Create memory representation of label

>>> labels = hts.HTSLabelFile()
>>> labels.append((0, 3125000, "silB"))
0 3125000 silB
>>> labels.append((3125000, 3525000, "m"))
0 3125000 silB
3125000 3525000 m
>>> labels.append((3525000, 4325000, "i"))
0 3125000 silB
3125000 3525000 m
3525000 4325000 i

Save to file

>>> from tempfile import TemporaryFile
>>> with TemporaryFile("w") as f:
...     f.write(str(labels))
50

append(label)[source]¶

Append a single alignment label

Parameters:	label (tuple) – tuple of (start_time, end_time, context).
Returns:	self
Raises:	`ValueError` – if start_time >= end_time `ValueError` – if last end time doesn’t match start_time

load(path=None, lines=None)[source]¶

Load labels from file

Parameters:	path (str) – File path lines (list) – Content of label file. If not None, construct HTSLabelFile directry from it instead of loading a file.

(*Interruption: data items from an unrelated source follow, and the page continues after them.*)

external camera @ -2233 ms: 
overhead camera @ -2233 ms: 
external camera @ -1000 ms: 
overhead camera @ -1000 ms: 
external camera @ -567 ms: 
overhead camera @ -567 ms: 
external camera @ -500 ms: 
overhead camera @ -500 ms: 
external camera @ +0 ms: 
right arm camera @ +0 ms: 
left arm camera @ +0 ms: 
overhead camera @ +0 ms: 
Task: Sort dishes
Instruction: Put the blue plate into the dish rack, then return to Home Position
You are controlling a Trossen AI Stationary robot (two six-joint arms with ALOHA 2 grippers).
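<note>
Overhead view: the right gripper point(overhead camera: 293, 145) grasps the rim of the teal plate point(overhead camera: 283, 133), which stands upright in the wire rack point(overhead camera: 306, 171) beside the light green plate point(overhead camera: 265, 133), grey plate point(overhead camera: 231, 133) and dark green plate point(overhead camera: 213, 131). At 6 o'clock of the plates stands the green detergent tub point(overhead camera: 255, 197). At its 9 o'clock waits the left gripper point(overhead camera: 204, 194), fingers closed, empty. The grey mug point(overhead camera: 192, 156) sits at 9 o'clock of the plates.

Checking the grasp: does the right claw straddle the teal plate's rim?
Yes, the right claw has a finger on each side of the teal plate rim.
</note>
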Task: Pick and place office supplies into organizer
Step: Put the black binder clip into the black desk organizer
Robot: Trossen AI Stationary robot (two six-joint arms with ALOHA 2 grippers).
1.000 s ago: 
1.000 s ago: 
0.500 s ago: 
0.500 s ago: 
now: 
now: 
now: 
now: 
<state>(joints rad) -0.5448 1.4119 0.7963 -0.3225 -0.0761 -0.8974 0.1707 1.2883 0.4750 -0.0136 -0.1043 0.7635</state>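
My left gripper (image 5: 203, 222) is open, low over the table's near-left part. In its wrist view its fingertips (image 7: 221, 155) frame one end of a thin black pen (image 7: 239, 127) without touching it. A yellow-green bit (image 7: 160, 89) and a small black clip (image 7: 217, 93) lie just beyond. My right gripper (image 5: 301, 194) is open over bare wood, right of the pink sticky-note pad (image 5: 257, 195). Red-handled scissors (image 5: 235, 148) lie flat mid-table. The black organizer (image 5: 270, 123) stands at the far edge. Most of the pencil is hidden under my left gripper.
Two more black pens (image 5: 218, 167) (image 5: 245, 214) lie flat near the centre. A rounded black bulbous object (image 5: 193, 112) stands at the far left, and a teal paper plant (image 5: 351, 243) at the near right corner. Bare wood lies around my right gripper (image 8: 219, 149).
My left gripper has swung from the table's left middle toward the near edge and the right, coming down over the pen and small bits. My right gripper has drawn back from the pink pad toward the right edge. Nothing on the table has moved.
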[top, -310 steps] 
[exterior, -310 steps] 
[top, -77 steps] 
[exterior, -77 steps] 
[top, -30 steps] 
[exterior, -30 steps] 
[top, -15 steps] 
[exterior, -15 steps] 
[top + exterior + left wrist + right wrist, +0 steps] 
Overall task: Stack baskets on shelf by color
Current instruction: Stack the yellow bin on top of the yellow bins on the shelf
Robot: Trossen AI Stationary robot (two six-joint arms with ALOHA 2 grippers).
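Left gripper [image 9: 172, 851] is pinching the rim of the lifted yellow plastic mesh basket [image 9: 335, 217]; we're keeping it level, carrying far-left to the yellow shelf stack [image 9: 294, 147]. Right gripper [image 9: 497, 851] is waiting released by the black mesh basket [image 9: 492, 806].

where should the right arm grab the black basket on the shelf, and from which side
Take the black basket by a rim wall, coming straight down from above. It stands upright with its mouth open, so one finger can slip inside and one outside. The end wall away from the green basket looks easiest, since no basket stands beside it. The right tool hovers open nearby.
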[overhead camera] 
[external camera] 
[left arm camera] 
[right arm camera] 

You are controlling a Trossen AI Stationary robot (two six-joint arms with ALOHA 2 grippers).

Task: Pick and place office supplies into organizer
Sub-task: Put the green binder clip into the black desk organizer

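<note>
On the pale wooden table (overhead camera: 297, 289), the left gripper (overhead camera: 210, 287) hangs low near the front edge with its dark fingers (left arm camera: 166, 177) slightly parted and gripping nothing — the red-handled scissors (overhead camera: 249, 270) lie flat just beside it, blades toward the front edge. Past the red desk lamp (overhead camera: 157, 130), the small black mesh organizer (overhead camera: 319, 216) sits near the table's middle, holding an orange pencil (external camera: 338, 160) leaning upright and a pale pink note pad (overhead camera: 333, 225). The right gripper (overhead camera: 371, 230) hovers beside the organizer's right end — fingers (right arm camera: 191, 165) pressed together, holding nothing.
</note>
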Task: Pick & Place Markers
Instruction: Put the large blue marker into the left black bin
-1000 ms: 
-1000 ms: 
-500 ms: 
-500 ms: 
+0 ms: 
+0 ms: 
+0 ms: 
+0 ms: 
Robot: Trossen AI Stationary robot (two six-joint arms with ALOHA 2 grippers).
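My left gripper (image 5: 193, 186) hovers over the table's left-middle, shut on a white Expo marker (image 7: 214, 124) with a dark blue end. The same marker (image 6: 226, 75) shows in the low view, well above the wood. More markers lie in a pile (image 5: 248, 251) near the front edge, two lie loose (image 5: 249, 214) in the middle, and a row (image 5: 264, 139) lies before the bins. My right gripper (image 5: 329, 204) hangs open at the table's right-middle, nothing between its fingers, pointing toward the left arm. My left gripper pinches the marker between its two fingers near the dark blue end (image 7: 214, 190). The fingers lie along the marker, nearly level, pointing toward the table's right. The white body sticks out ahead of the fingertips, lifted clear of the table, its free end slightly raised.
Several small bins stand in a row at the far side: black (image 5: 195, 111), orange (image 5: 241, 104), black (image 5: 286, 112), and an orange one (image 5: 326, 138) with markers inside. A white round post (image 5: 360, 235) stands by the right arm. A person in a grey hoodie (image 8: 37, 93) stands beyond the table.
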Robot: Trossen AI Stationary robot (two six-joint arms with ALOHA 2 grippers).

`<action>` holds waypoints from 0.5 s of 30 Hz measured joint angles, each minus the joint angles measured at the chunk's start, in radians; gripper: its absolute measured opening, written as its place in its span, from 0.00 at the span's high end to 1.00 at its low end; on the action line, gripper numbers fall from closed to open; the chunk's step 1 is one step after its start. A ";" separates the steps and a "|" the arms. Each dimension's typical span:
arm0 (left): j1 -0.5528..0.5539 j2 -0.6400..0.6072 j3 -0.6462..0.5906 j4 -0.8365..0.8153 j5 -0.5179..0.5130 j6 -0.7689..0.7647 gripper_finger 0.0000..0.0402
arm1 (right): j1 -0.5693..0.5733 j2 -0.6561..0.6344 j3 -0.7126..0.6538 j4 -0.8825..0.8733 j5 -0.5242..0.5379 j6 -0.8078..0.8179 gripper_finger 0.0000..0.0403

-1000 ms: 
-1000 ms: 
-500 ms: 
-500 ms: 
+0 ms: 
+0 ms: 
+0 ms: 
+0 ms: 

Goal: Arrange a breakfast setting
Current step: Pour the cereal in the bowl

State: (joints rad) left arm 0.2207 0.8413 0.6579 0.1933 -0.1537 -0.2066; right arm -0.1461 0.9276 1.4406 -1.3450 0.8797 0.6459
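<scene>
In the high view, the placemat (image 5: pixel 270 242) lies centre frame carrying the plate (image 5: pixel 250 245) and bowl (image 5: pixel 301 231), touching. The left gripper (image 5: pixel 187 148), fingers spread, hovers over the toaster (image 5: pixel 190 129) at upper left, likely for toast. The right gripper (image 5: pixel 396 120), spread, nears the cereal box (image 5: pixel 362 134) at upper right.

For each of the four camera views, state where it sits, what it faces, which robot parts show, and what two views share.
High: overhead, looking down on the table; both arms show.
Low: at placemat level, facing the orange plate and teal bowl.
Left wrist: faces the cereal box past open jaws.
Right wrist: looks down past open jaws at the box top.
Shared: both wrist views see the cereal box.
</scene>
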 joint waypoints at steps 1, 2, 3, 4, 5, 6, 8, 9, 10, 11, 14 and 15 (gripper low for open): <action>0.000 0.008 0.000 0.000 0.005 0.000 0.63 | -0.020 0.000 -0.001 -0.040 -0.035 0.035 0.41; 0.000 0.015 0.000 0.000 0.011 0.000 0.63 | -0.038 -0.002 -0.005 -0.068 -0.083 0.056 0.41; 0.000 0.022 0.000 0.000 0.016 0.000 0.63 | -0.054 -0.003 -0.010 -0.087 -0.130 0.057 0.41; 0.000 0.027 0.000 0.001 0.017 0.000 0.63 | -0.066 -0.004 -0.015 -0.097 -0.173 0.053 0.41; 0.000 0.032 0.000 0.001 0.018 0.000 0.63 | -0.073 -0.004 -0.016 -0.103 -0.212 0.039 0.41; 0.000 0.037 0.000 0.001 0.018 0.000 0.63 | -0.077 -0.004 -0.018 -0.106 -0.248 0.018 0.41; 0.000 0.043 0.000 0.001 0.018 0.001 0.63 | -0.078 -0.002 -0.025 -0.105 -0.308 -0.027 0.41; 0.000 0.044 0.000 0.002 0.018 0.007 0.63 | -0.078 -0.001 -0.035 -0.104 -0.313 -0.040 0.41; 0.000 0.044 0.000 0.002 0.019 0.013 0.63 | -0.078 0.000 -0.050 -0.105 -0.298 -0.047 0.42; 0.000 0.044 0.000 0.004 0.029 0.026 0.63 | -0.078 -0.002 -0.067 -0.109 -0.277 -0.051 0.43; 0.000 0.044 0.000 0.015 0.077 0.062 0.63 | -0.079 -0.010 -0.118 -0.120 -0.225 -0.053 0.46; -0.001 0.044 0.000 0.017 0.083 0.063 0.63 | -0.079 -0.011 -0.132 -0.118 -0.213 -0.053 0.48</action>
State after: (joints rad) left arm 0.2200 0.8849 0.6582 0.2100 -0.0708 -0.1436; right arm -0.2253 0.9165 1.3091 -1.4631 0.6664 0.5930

num_states()[source]¶: Returnes number of states exclusing special begin/end states.

set_durations(durations, frame_shift_in_micro_sec=50000)[source]¶: Set start/end times from duration features

Todo

this should be refactored

silence_frame_indices(regex=None, frame_shift_in_micro_sec=50000)[source]¶

Returns silence frame indices

Similar to silence_label_indices(), but returns indices in frame-level.

Parameters:	regex (re(optional)) – Compiled regex to find silence labels.
Returns:	Silence frame indices
Return type:	1darray

silence_label_indices(regex=None)[source]¶

Returns silence label indices

Parameters:	regex (re(optional)) – Compiled regex to find silence labels.
Returns:	Silence label indices
Return type:	1darray

silence_phone_indices(regex=None)[source]¶

Returns phone-level frame indices

Parameters:	regex (re(optional)) – Compiled regex to find silence labels.
Returns:	Silence label indices
Return type:	1darray